In a cybersecurity market full of loud promises and louder product pitches, Jason McKeen chose the opposite path. He built a company that sells no tools, no licenses, no bundles and no kickbacks – just advice.
In its first year, BlackSwan Cyber Group signed roughly $1 million in contracts across a four-year horizon while planting something rarer than revenue in the Prairie cyber ecosystem: a culture of mentorship that feels personal rather than performative.
This is not the typical founder story. It is a story about trust built the hard way and a business model that turns trust into a measurable advantage.
The Unlikely Origin Story
McKeen’s career began as a network specialist and evolved over 25 years across sectors that quietly keep the Canadian economy running, including financial services, industrial electric and oil and gas. These environments do not reward vague theory. They reward people who can keep systems stable and business moving.
Yet the most formative part of his resume is not a job title. At 16, he was homeless. Born on a military base and moved frequently, he describes an upbringing marked by instability, bullying and abuse.

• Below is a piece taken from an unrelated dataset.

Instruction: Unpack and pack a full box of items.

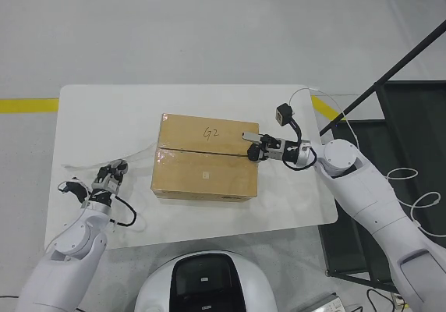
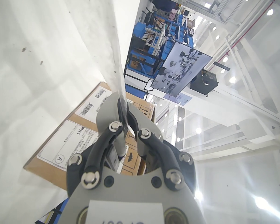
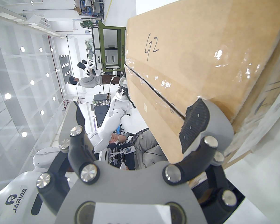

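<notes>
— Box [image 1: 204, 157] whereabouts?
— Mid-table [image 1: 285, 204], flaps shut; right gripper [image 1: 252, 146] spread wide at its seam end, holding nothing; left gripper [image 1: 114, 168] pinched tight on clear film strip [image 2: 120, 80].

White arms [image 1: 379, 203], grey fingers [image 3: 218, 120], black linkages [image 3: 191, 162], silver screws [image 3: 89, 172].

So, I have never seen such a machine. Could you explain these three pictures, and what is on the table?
This is a robot with two arms, each ending in a gripper. One picture looks down from above the arms; the other two come from cameras on the wrists. On the white table stands one cardboard box, its flaps down. The right gripper is open at the box's edge, holding nothing. The left gripper is shut on a thin pale strip, perhaps peeled tape.
</notes>
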### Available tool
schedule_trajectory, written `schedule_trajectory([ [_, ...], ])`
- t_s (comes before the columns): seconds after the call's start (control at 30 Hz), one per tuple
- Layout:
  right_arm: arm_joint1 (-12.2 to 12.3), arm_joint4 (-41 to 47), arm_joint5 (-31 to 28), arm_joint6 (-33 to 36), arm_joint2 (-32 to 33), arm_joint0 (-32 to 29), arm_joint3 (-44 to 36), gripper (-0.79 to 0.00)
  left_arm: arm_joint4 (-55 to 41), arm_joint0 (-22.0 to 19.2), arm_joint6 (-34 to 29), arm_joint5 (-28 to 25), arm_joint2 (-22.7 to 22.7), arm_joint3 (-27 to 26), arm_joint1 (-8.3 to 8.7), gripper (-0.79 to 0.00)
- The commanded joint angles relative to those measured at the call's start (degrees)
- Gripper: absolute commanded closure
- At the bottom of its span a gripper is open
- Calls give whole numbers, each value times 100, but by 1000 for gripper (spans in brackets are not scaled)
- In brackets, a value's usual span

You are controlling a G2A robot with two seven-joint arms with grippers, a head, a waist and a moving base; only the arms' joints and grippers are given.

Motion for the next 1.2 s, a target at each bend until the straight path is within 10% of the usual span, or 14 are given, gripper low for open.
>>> schedule_trajectory([
  [0.0,0,0,0,0,0,0,0,-785,94,7,-5,1,-54,-155,-5,0],
  [0.7,0,0,0,0,0,0,0,-785,2232,-279,185,1134,18,-1627,-94,0],
  [1.17,0,0,0,0,0,0,0,-785,2520,-439,544,1588,313,-1722,-269,0],
])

Leaving home young, he rebuilt from scratch: education, career and family. That early reality seems to have left him with a strict internal rule: nothing gets wasted, not time, not people, not potential.
A December Conversation That Changed Everything
In December 2024, dissatisfied in his role, McKeen had a conversation with his wife that became a turning point. If he was going to work that hard, it would be for something that lasts – not another job – a legacy.
Within weeks he committed to building a firm he could stand behind publicly, even as a self-described introvert.
He deliberately relearned the social skills many professionals neglect: networking, public presence and serving as the visible face of an organization. Most advisory firms are built on charisma and certainty. McKeen built his on restraint.
A Cybersecurity Firm That Refuses to Resell
BlackSwan Cyber Group launched in February 2025 in Saskatchewan with a positioning many buyers claim to want, but few firms are willing to embrace: no product resale.
That single decision shapes everything. It removes the suspicion that recommendations are driven by margin and eliminates pressure to promote specific architectures tied to vendor relationships.
The firm’s work is strictly advisory and assessment-based, including maturity reviews, system assessments and threat-risk assessments, grounded in what a client needs to operate and grow.
In a market where cybersecurity decisions are often made under pressure, after an incident or before an insurance renewal, McKeen is betting that neutrality is not a branding exercise but a commercial advantage.